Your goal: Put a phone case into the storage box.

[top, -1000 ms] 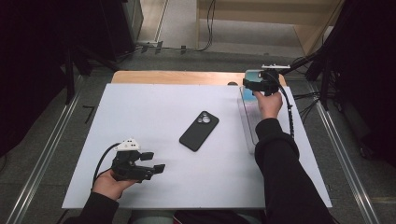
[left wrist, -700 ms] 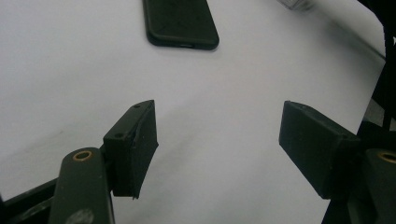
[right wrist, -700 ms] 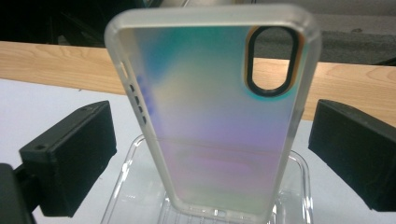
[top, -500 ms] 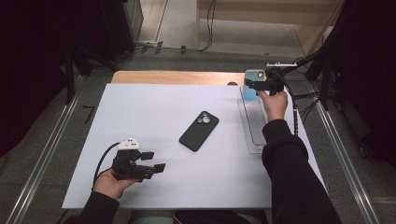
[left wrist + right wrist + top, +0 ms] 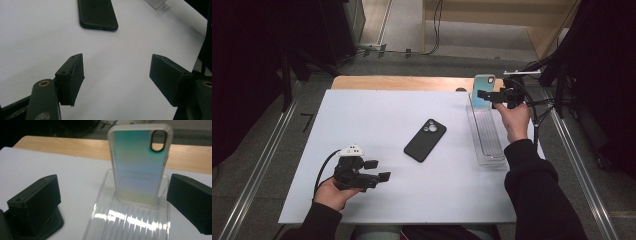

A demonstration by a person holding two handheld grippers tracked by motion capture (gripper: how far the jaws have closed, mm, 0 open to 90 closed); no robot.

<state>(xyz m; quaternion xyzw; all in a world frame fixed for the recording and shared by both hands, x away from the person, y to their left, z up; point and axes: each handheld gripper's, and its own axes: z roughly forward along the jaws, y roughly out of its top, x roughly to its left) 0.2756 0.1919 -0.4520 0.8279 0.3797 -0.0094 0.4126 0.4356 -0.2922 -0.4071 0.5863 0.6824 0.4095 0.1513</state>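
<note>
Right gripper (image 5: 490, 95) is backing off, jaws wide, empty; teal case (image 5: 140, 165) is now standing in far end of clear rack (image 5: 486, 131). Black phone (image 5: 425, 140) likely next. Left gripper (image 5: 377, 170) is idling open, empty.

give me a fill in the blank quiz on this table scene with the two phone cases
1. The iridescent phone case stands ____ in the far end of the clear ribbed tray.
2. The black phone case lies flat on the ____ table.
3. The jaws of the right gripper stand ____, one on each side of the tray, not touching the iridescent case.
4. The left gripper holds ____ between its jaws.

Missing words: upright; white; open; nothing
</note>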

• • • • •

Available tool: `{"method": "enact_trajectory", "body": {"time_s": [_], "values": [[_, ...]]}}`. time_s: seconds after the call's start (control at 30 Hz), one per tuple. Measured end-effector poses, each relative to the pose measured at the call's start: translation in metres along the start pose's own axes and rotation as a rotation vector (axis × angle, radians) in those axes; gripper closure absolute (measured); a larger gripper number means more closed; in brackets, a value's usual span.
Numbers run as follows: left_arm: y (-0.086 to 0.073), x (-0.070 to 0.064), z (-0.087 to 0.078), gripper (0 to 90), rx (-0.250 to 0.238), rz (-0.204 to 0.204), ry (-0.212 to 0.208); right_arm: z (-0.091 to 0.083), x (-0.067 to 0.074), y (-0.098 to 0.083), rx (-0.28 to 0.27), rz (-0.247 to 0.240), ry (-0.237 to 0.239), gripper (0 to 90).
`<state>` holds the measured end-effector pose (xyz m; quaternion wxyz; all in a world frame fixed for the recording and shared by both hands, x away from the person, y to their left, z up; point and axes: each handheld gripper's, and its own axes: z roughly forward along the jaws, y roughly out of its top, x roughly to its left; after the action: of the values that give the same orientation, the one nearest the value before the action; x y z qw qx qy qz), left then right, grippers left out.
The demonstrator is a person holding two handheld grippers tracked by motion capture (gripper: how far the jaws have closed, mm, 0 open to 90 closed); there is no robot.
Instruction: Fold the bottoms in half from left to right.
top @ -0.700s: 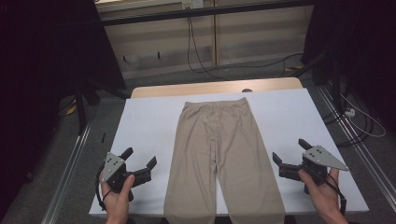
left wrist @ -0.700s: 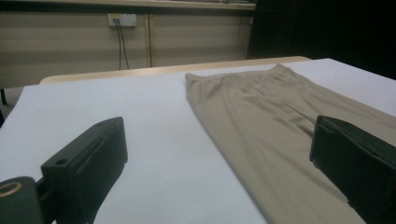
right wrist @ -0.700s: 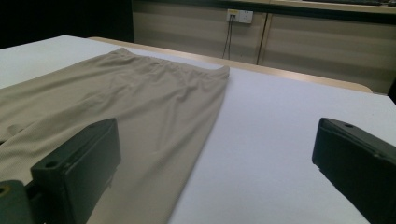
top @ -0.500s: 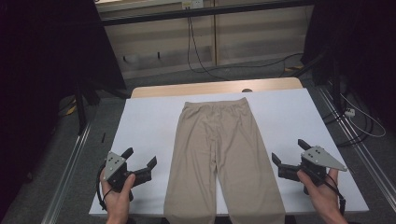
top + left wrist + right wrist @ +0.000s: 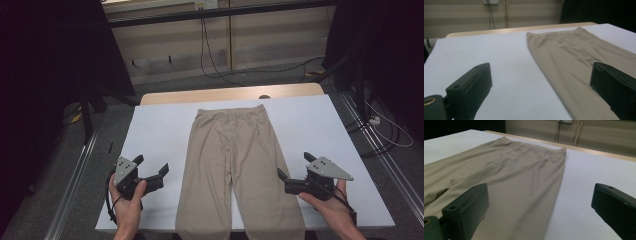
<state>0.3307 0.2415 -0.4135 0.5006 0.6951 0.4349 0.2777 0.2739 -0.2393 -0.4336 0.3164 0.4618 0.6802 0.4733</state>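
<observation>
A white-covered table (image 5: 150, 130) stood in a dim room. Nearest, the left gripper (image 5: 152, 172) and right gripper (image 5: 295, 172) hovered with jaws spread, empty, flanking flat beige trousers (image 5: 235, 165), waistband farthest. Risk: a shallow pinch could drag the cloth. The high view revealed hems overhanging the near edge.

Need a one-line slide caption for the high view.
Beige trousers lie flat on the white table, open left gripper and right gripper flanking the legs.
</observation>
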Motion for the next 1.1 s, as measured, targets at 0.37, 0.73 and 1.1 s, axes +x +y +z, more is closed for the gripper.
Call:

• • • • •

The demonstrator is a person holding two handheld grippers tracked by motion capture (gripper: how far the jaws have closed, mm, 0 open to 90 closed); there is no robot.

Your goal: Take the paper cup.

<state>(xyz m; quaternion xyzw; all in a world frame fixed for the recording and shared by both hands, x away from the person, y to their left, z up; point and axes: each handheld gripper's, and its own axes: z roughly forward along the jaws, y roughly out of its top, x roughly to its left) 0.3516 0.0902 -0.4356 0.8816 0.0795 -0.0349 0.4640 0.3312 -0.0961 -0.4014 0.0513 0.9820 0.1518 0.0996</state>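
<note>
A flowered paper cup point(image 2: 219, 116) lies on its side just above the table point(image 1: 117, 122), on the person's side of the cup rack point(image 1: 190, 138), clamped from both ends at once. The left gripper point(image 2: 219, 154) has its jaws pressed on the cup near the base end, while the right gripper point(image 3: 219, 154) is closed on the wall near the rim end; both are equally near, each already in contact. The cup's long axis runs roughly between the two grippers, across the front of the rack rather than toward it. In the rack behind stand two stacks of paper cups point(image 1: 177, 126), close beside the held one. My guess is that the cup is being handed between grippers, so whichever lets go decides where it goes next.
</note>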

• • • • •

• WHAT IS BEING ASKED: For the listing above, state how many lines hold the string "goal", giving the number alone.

• ANSWER TO THE EXERCISE: 2